◆ **ACTION ITEM**
Which lines below contain the word "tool"? Copy each of them.

--- START ---

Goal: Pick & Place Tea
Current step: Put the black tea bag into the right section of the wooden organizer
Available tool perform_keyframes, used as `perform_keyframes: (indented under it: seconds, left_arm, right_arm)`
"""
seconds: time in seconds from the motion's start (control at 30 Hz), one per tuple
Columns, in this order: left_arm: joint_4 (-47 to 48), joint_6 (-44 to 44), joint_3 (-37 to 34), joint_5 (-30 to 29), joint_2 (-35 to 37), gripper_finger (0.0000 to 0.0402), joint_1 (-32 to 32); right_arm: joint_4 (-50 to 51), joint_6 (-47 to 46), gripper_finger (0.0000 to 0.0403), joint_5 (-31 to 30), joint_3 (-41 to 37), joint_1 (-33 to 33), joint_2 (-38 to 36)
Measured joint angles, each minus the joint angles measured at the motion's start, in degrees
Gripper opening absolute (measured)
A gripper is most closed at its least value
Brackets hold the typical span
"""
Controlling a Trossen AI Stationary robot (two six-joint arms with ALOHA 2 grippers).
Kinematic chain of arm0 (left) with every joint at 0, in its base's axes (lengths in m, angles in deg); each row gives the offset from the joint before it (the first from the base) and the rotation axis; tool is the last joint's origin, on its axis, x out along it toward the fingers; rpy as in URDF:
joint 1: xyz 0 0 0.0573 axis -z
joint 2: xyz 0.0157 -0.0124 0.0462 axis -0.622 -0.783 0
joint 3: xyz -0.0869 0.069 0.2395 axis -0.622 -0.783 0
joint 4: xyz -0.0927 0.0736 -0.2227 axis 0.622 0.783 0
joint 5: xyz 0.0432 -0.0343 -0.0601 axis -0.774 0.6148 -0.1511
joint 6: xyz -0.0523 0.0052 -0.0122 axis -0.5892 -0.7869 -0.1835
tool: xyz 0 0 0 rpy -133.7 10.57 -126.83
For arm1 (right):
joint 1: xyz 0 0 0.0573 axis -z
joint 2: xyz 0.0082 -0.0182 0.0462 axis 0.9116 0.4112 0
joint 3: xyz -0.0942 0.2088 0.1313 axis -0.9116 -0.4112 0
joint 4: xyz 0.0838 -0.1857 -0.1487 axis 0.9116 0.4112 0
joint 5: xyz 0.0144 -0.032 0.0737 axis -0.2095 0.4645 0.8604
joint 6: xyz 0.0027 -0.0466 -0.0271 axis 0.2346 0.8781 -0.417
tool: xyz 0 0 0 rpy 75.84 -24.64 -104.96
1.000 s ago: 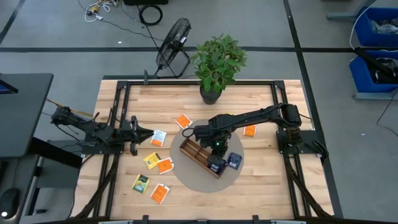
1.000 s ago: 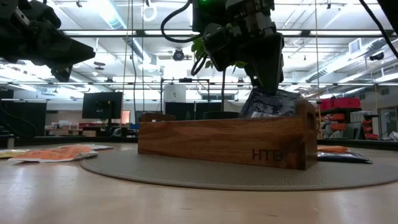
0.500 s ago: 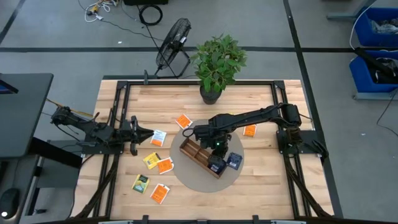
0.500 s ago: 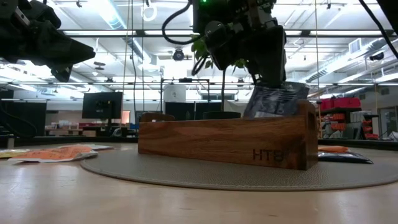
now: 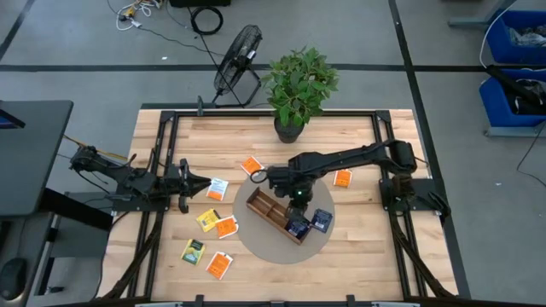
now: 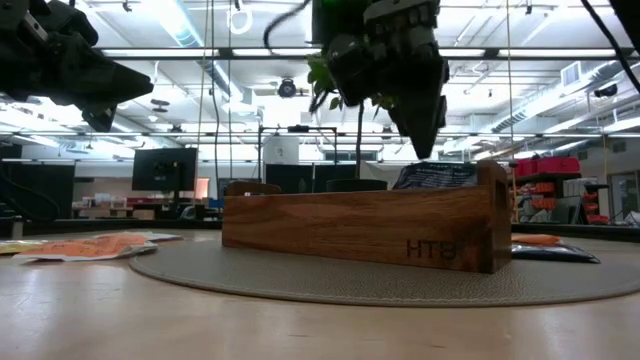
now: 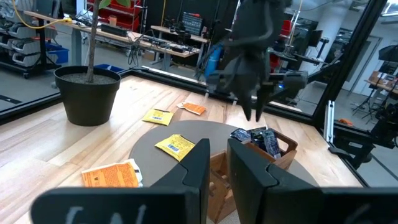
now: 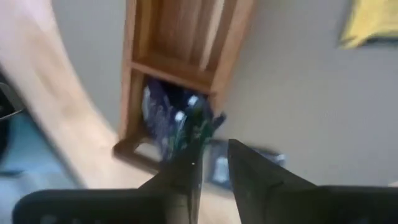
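Observation:
The brown wooden tray (image 5: 267,207) sits on a round grey mat. My right gripper (image 5: 299,198) hangs open just above the tray's end compartment, fingers pointing down, touching nothing (image 6: 420,140). A dark blue sachet (image 6: 440,175) lies in that compartment, its top edge showing above the tray wall (image 8: 174,121). Another dark blue sachet (image 5: 322,220) lies flat on the mat beside the tray. Orange sachets (image 5: 251,165), (image 5: 343,179), (image 5: 226,227), (image 5: 220,265), a yellow one (image 5: 207,219) and a yellow-green one (image 5: 193,251) lie flat on the table. My left gripper (image 5: 207,182) waits shut at the left.
A potted plant (image 5: 297,85) stands at the table's far edge behind the tray. A black metal frame (image 5: 171,128) runs round the tabletop. One more orange-and-white sachet (image 5: 217,188) lies just in front of my left gripper. Bare wood shows at the near right corner (image 5: 358,256).
My right gripper has let go of the dark blue sachet and risen a little above the tray. The sachet, which stood up high out of the end compartment in the fingers, has dropped lower into that compartment. The tray has stayed put.

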Motion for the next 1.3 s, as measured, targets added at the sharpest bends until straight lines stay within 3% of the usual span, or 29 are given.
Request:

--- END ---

◆ **RESULT**
Available tool perform_keyframes, used as `perform_keyframes: (indented under it: seconds, left_arm, right_arm)`
Kinematic chain of arm0 (left) with every joint at 0, in its base's axes (lengths in m, angles in deg); each row gives the offset from the joint before it (the first from the base) and the rotation axis; tool is the last joint's origin, on its axis, x out along it toward the fingers; rpy as in URDF:
tool: xyz 0 0 0 rpy -133.7 10.57 -126.83
tool: xyz 0 0 0 rpy 75.84 -24.64 -104.96

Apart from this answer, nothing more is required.